● Directions:
Please repeat the listing in its entirety, without any alteration.

● Task material:
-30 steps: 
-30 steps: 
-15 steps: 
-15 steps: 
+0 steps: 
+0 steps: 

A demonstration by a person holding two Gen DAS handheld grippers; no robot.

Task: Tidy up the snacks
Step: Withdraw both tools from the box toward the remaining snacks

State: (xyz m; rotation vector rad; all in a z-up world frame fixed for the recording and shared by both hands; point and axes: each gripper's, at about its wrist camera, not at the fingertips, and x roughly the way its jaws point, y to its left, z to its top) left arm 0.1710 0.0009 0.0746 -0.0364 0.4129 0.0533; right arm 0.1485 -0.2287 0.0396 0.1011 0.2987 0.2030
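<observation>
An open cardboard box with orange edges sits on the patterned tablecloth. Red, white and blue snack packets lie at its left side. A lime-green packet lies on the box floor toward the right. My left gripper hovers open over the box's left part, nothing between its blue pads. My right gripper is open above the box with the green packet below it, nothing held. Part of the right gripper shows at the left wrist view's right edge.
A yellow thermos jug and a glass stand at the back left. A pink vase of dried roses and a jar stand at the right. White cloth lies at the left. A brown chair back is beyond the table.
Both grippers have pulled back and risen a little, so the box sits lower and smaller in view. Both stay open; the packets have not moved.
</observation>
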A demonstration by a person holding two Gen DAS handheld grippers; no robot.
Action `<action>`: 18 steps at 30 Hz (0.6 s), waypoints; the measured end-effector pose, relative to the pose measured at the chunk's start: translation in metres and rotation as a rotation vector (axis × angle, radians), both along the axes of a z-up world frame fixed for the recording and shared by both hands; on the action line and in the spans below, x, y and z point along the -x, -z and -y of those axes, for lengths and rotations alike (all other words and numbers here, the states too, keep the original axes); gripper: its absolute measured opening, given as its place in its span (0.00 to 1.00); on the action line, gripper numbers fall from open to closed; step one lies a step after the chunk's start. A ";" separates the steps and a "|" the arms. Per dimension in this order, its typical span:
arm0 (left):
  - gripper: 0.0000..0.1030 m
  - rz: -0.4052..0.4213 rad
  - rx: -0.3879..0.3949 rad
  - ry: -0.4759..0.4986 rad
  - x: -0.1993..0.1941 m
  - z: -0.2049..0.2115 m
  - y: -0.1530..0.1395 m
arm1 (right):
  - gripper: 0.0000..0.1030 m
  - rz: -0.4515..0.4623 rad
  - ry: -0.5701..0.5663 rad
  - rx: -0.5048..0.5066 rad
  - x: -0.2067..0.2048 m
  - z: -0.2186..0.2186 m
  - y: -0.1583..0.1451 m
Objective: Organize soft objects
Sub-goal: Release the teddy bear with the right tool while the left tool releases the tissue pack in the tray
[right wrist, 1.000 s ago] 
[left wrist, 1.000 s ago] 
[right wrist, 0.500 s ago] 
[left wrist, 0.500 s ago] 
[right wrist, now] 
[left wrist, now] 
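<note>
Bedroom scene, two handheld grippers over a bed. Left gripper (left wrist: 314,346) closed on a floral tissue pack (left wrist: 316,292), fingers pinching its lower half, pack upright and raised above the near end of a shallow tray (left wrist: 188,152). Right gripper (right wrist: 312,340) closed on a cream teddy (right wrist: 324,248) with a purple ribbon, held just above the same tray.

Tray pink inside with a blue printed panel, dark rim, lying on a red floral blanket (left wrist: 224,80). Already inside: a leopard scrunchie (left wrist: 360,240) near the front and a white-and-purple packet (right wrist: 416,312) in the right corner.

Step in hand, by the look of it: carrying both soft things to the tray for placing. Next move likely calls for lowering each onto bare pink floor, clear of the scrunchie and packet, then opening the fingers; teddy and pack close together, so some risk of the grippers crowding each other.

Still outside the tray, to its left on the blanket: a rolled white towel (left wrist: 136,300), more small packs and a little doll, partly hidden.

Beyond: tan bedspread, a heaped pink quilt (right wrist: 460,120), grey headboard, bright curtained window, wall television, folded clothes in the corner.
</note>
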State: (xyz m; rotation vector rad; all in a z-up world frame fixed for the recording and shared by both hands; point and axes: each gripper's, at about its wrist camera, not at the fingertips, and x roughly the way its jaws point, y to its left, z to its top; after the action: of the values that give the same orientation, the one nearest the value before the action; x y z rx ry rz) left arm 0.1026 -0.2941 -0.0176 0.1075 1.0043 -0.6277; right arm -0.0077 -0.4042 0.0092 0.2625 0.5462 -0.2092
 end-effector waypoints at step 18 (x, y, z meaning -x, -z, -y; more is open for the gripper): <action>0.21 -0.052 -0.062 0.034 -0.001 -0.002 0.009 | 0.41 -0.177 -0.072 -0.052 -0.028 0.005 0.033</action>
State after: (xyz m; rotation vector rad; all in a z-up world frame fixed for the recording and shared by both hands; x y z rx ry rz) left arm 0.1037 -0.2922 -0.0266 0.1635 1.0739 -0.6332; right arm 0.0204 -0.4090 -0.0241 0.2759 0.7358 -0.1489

● Answer to this exercise:
-30 steps: 
-30 steps: 
-15 steps: 
-15 steps: 
+0 steps: 
+0 steps: 

A demonstration by a person holding two Gen DAS handheld grippers; no robot.

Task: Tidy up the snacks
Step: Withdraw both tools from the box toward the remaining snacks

State: (xyz m; rotation vector rad; all in a z-up world frame fixed for the recording and shared by both hands; point and axes: each gripper's, at about its wrist camera, not at the fingertips, and x roughly the way its jaws point, y to its left, z to its top) left arm 0.1710 0.0009 0.0746 -0.0364 0.4129 0.0533; right arm 0.1485 -0.2287 0.0396 0.1011 0.2987 0.2030
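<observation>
An open cardboard box with orange edges sits on the patterned tablecloth. Red, white and blue snack packets lie at its left side. A lime-green packet lies on the box floor toward the right. My left gripper hovers open over the box's left part, nothing between its blue pads. My right gripper is open above the box with the green packet below it, nothing held. Part of the right gripper shows at the left wrist view's right edge.
A yellow thermos jug and a glass stand at the back left. A pink vase of dried roses and a jar stand at the right. White cloth lies at the left. A brown chair back is beyond the table.
Both grippers have pulled back and risen a little, so the box sits lower and smaller in view. Both stay open; the packets have not moved.
</observation>
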A demonstration by a person holding two Gen DAS handheld grippers; no robot.
Action `<action>`: 18 steps at 30 Hz (0.6 s), waypoints; the measured end-effector pose, relative to the pose measured at the chunk's start: translation in metres and rotation as a rotation vector (axis × angle, radians), both along the axes of a z-up world frame fixed for the recording and shared by both hands; on the action line and in the spans below, x, y and z point along the -x, -z and -y of those axes, for lengths and rotations alike (all other words and numbers here, the states too, keep the original axes); gripper: its absolute measured opening, given as its place in its span (0.00 to 1.00); on the action line, gripper numbers fall from open to closed; step one lies a step after the chunk's start. A ";" separates the steps and a "|" the arms. Per dimension in this order, its typical span:
arm0 (left):
  - gripper: 0.0000..0.1030 m
  - rz: -0.4052..0.4213 rad
  - rx: -0.3879..0.3949 rad
  - ry: -0.4759..0.4986 rad
  - x: -0.1993..0.1941 m
  - z: -0.2049..0.2115 m
  - y: -0.1530..0.1395 m
arm1 (right):
  - gripper: 0.0000..0.1030 m
  - rz: -0.4515..0.4623 rad
  - ry: -0.5701..0.5663 rad
  - rx: -0.5048..0.5066 rad
  - x: -0.2067..0.2048 m
  - z: -0.2186..0.2186 m
  - y: -0.1583..0.1451 m
Objective: Organize soft objects
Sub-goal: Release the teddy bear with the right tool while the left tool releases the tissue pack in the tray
[right wrist, 1.000 s ago] 
[left wrist, 1.000 s ago] 
[right wrist, 0.500 s ago] 
[left wrist, 0.500 s ago] 
[right wrist, now] 
[left wrist, now] 
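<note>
Bedroom scene, two handheld grippers over a bed. Left gripper (left wrist: 314,346) closed on a floral tissue pack (left wrist: 316,292), fingers pinching its lower half, pack upright and raised above the near end of a shallow tray (left wrist: 188,152). Right gripper (right wrist: 312,340) closed on a cream teddy (right wrist: 324,248) with a purple ribbon, held just above the same tray.

Tray pink inside with a blue printed panel, dark rim, lying on a red floral blanket (left wrist: 224,80). Already inside: a leopard scrunchie (left wrist: 360,240) near the front and a white-and-purple packet (right wrist: 416,312) in the right corner.

Step in hand, by the look of it: carrying both soft things to the tray for placing. Next move likely calls for lowering each onto bare pink floor, clear of the scrunchie and packet, then opening the fingers; teddy and pack close together, so some risk of the grippers crowding each other.

Still outside the tray, to its left on the blanket: a rolled white towel (left wrist: 136,300), more small packs and a little doll, partly hidden.

Beyond: tan bedspread, a heaped pink quilt (right wrist: 460,120), grey headboard, bright curtained window, wall television, folded clothes in the corner.
</note>
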State: (xyz m; rotation vector rad; all in a z-up world frame fixed for the recording and shared by both hands; point and axes: each gripper's, at about its wrist camera, not at the fingertips, and x roughly the way its jaws point, y to its left, z to its top; after the action: of the values that give the same orientation, the one nearest the value before the action; x y z rx ry rz) left arm 0.1026 -0.2941 -0.0176 0.1075 1.0043 -0.6277; right arm -0.0077 -0.4042 0.0092 0.2625 0.5462 -0.2092
 end-effector waypoints at step 18 (x, y, z meaning -x, -z, -y; more is open for the gripper): <action>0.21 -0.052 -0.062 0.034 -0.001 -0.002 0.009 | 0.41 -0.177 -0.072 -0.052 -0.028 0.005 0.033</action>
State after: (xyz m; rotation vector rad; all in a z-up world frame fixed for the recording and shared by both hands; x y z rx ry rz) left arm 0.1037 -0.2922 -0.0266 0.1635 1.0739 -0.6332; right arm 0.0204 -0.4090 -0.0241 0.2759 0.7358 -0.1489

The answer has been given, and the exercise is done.